• [TASK BRIEF]: Word for word, restate the lines from the start of the data below through the line containing "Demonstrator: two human".

• [SOURCE DATA]:
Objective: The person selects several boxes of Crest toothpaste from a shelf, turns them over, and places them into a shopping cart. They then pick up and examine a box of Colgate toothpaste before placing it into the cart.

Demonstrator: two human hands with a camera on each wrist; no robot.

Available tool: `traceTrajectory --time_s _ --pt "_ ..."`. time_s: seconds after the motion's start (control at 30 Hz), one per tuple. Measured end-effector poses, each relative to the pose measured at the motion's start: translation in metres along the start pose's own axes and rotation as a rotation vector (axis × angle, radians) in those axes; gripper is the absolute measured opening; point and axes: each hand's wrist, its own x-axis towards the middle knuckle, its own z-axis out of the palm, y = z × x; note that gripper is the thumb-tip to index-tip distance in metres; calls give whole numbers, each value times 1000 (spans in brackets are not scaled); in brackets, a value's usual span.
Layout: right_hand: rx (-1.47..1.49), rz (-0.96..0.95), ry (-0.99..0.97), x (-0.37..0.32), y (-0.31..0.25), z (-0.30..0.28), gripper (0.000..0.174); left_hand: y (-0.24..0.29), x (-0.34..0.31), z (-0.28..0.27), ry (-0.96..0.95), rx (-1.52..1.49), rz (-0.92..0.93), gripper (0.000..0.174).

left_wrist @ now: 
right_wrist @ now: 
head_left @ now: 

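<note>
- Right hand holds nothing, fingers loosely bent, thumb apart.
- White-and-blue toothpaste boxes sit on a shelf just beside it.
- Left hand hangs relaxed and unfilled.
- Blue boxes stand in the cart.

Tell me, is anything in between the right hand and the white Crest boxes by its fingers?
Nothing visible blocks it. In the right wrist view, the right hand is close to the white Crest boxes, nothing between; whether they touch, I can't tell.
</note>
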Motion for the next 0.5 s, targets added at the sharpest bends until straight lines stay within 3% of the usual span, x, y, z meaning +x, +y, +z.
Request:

• [RESPONSE]:
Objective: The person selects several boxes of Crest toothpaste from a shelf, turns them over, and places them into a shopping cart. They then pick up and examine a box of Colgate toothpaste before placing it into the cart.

Demonstrator: two human hands with a camera on each wrist; no robot.

What is written here forms the complete answer.